### Instructions to follow
Within the listing below, how many lines include the string "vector"? Reply with only the number.

### Provided data
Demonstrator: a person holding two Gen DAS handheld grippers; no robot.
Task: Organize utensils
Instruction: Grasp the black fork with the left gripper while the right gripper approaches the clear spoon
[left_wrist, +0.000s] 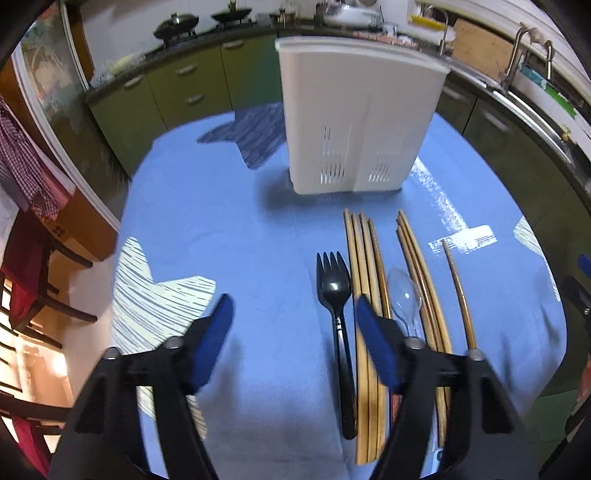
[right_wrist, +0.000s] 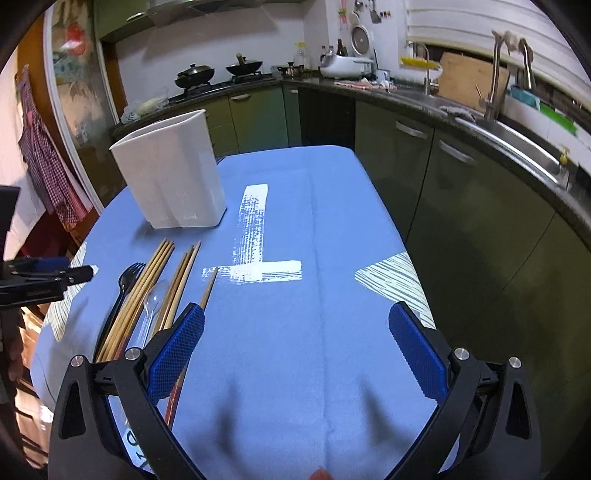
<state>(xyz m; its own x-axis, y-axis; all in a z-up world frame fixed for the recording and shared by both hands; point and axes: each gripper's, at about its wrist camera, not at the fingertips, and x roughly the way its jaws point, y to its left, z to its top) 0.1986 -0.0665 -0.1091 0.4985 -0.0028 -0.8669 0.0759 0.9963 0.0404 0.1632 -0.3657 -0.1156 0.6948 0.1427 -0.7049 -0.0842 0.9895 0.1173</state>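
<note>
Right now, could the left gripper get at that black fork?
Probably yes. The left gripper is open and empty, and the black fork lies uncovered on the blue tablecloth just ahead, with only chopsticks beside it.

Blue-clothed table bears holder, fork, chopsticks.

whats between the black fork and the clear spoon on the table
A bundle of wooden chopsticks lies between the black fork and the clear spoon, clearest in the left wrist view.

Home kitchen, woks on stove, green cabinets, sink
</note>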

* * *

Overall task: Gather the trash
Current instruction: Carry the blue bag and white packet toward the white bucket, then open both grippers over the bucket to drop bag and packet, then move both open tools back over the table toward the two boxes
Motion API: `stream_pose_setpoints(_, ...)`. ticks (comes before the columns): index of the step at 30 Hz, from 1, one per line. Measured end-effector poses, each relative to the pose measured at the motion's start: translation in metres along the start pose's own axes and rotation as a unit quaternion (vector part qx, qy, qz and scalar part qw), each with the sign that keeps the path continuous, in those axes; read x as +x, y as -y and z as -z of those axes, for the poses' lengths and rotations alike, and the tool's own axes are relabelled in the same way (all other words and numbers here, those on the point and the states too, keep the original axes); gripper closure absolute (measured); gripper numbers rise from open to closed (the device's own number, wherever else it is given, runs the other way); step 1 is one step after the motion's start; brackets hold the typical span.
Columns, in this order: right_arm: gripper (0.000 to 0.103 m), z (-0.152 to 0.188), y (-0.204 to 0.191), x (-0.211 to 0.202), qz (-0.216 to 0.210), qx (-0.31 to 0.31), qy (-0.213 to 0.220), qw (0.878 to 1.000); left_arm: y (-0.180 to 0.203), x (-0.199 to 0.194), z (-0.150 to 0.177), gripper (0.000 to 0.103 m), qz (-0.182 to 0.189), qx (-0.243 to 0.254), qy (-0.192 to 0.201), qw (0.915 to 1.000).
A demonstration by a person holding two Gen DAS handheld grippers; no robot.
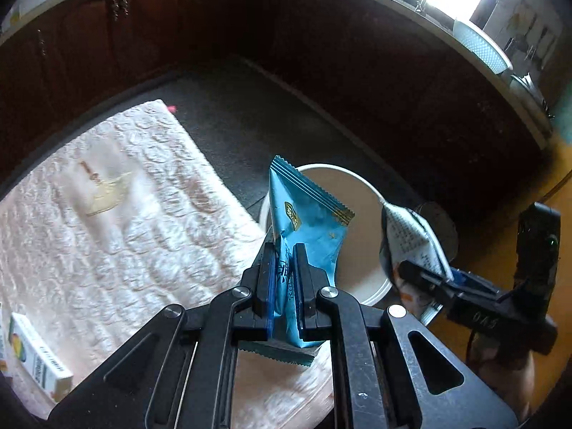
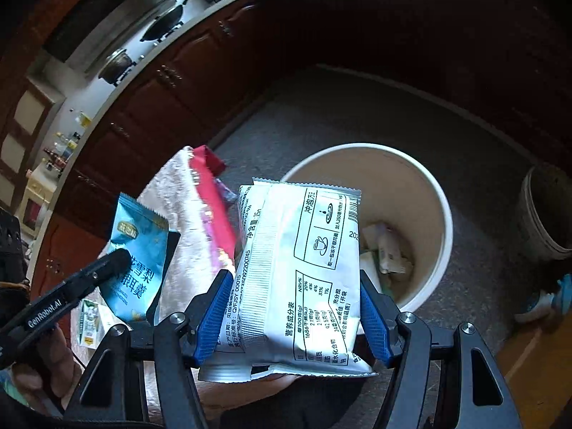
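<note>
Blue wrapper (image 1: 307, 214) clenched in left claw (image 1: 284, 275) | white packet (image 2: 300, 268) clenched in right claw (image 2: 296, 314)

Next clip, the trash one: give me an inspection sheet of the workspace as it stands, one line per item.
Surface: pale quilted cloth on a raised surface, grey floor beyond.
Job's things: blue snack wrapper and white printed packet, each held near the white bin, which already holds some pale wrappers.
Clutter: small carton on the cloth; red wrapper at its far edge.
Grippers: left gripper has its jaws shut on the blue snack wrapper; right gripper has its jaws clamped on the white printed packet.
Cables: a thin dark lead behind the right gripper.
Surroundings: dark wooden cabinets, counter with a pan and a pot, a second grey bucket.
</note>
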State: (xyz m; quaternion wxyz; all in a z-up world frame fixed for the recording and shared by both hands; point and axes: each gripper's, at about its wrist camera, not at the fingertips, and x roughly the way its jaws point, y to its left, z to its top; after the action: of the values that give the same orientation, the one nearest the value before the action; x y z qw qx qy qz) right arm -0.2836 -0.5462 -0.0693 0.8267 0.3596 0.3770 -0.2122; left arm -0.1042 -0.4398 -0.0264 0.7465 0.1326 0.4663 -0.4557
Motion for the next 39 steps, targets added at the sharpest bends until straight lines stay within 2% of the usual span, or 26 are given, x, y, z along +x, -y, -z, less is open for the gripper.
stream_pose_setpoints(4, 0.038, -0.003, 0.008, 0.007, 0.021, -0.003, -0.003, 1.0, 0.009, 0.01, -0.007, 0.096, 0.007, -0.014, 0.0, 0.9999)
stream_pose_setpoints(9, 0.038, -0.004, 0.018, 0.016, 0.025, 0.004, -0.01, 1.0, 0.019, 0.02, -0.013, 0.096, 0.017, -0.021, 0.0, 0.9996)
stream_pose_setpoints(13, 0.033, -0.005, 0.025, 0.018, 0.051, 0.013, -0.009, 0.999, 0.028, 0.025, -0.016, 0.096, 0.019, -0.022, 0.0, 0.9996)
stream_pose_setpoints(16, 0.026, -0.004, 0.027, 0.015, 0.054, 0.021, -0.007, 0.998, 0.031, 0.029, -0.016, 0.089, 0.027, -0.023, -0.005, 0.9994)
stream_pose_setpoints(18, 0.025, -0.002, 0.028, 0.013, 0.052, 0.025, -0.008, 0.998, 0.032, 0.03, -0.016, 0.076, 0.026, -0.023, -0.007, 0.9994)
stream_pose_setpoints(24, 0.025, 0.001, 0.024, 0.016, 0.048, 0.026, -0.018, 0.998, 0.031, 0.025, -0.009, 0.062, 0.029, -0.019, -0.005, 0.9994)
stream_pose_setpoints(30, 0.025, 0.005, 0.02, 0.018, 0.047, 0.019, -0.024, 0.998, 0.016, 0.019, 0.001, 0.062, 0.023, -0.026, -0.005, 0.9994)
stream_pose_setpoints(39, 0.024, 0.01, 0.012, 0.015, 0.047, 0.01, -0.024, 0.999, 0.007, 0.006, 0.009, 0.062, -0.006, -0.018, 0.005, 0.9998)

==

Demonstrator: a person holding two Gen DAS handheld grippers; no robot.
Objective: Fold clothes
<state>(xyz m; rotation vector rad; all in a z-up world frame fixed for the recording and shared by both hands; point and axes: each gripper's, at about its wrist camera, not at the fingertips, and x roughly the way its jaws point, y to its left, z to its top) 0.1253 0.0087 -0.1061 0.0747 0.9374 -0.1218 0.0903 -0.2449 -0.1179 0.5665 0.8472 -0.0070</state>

### Final answer
2